● What is being asked: Produce a verbatim copy of the lines from the one holding "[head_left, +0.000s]" through the last line of the listing, and nothing else.

● Recorded data:

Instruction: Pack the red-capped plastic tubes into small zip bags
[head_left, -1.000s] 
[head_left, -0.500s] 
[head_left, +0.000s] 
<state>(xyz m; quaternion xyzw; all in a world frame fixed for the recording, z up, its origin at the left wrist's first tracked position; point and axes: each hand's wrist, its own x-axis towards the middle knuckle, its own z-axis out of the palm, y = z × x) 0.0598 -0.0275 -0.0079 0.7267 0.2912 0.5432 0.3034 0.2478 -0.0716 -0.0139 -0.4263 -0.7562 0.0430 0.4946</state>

● Answer for the task:
[head_left, +0.000s] 
<state>(xyz m; quaternion xyzw; all in a world frame fixed for the recording, z up, its origin at the left wrist's first tracked position; point and axes: each hand's wrist, its own x-axis towards the middle knuckle, its own z-axis out of the palm, y = z × x) 0.0598 -0.0275 -0.0079 0.7267 0.2912 0.5432 0.3034 0.2478 -0.0716 -0.0139 -0.4263 -0.7562 0.0430 0.4946</state>

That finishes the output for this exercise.